Continuous Payment Authorities
If you’ve never heard of Continuous Payment Authorities (CPAs), you are not alone. And if you assumed that every payment going regularly out of your bank account must be a direct debit or a standing order, then again you are not alone. But you are mistaken.
Continuous Payment Authorities look very like direct debits but, crucially, they do not have the guarantee that comes with a direct debit – meaning that the company being paid can take payments on any date and for any amount. They can basically take, at any time, what they think they are owed.
The direct debit guarantee protects the customer by stating that payments can be taken only on, or near, a certain date and for a set amount. The direct debit agreement is in writing, signed by both parties, but there is very often no written evidence of a CPA.
Recognizing Continuous Payment Authorities
Sometimes spotting a CPA is easy – if there is a regular payment going out of a credit card account, for example, it must be a CPA because direct debits and standing order cannot be set up on such an account. Also, to set up a direct debit, the only information required is the bank sort code and account number; if the long number across the bank card is requested, then a CPA is being set up.

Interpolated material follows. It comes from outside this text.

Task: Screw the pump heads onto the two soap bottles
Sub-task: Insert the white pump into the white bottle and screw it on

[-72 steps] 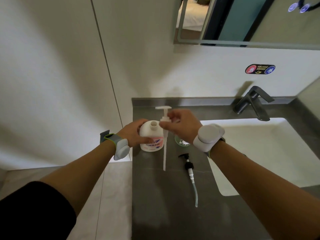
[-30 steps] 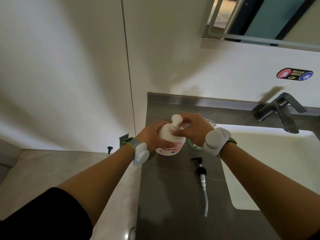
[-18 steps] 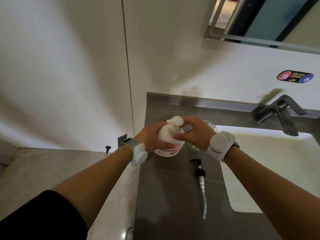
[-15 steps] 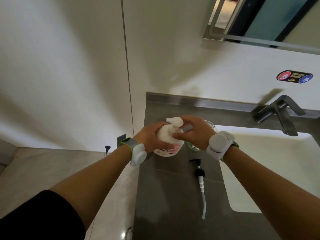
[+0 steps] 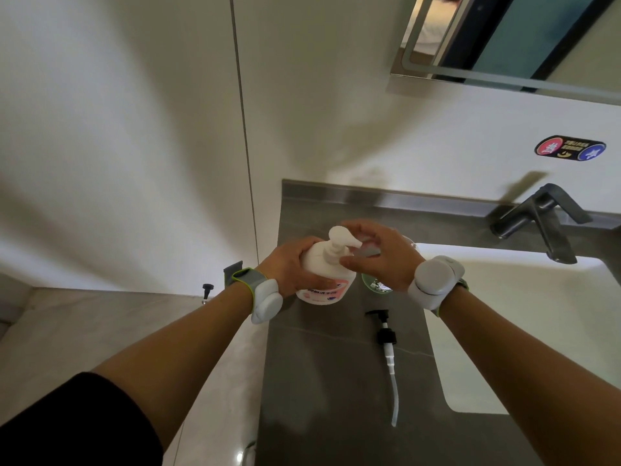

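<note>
Wall (image 5: 134, 129): pale panels with one vertical seam, behind and to the left of the counter.

Counter (image 5: 319, 381): dark grey stone, narrow strip running from the near edge to a raised back lip; carries the task's things on its left part.

Basin (image 5: 504, 314): white, sunk into the right side of the counter.

Mirror (image 5: 510, 38): upper right corner of view, lower frame edge visible.

Faucet (image 5: 541, 220): dark metal, at the back edge of the counter behind the basin.

White soap bottle (image 5: 322, 280): upright near the back left corner of the counter, close to the left edge; pink and blue label facing the camera. White pump head (image 5: 339, 238) seated on its neck, spout pointing right.

Left hand (image 5: 289, 267): wrapped around the left side of the white soap bottle, thumb across the front; grey wrist device on a green band.

Right hand (image 5: 376, 257): fingers loosely spread, thumb tip at the collar of the white pump head, other fingers arched beyond the spout; whether it actually pinches the collar cannot be told. White wrist device.

Second bottle (image 5: 374, 284): green rim only, largely hidden under the right hand, just right of the white soap bottle.

Black pump head (image 5: 384, 334): lying flat mid-counter, near the basin's edge, nozzle toward the back, clear dip tube trailing toward the near edge; apart from both bottles.

Sticker (image 5: 569, 149): oval, red and blue, on the wall above the faucet.
</note>
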Tool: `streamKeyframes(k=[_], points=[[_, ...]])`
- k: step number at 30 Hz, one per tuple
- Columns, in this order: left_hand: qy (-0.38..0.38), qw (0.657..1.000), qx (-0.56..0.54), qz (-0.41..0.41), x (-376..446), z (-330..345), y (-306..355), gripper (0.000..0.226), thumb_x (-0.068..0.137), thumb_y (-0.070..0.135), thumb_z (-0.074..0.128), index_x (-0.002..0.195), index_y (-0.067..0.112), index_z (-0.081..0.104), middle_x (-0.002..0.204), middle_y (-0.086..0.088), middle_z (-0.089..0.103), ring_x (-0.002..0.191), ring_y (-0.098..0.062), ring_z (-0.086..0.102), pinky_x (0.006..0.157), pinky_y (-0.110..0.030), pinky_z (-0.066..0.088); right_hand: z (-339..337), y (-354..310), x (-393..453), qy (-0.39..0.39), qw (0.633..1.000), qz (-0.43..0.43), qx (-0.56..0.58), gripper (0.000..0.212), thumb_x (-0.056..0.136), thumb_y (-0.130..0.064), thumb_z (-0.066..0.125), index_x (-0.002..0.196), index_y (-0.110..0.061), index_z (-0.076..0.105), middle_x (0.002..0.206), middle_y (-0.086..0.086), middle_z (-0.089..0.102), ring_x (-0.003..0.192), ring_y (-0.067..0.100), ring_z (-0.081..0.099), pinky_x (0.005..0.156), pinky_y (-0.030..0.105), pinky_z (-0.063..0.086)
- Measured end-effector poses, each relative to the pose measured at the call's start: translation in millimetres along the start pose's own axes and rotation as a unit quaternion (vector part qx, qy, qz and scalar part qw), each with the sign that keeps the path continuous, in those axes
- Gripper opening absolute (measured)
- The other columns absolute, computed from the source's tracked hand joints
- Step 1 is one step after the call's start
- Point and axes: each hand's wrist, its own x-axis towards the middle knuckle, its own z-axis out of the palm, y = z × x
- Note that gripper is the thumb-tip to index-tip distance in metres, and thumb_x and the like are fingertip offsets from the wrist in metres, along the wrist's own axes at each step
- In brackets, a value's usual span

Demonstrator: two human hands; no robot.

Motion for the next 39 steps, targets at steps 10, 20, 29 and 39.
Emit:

You can cancel a CPA by telling the company or the bank. If a bank is asked to cancel a CPA, it must do so, and it must also ensure that no future payments are made.
Many businesses like to use CPAs – for example, gyms, Amazon (for Amazon Prime and Amazon Instant Video) and some payday loan companies. If you cancel a CPA through the bank, you should tell the company too. If you have a contract with them, you may need to ensure that payment is made by some other method if the contract is not cancelled.